§ **What is expected**: Tally the lines below that contain the word "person". Only the number should be returned.

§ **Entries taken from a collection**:

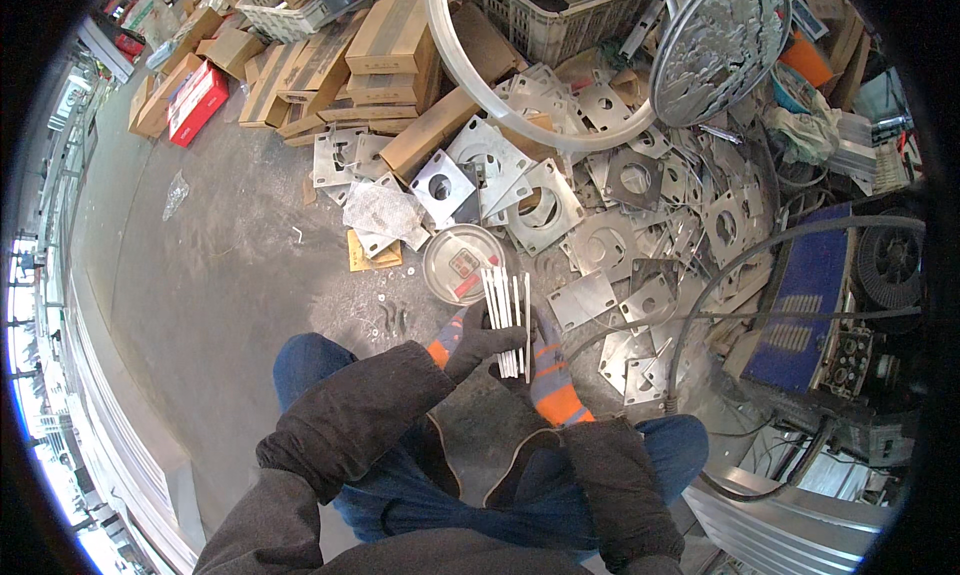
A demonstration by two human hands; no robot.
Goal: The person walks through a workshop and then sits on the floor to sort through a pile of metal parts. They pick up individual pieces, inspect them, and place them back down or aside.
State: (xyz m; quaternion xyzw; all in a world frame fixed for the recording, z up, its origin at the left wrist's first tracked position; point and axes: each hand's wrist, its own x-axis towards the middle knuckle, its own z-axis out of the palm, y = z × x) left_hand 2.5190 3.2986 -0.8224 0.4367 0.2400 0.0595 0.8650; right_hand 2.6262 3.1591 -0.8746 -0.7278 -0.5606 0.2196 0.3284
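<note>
Both my hands wear dark gloves with orange and grey cuffs. Between them stands a stack of several flat metal plates (507,320), seen edge-on, with the rightmost plate slightly apart. My left hand (478,343) is closed on the stack from its left side. My right hand (540,350) grips it from the right and below, its fingers partly hidden behind the plates. Just beyond the stack, a round lidded tub (464,258) sits on the floor. Loose square plates with round holes (545,207) are heaped beyond and to the right.
Cardboard boxes (390,35) and a red box (198,103) lie at the far left. A large pale ring (470,85) and a round disc (720,50) rise over the heap. At right stands a blue machine (800,295) with cables; metal profiles (790,525) lie near my right knee.
</note>
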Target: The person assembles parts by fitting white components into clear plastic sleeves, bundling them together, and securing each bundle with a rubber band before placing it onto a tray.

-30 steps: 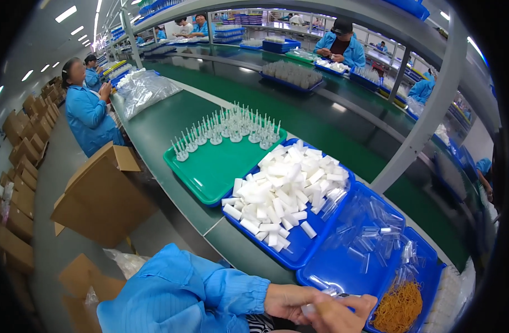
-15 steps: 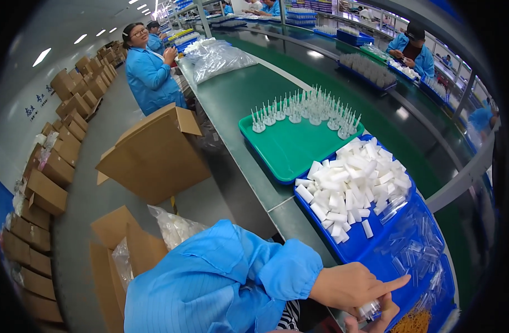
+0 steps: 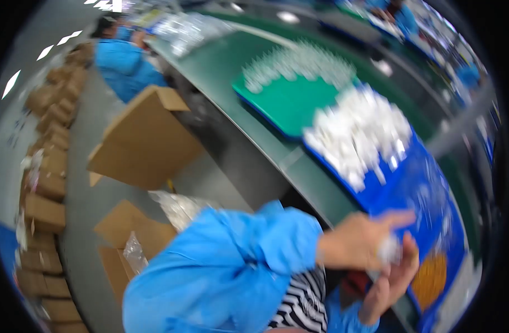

§ **Result of the exercise**: 2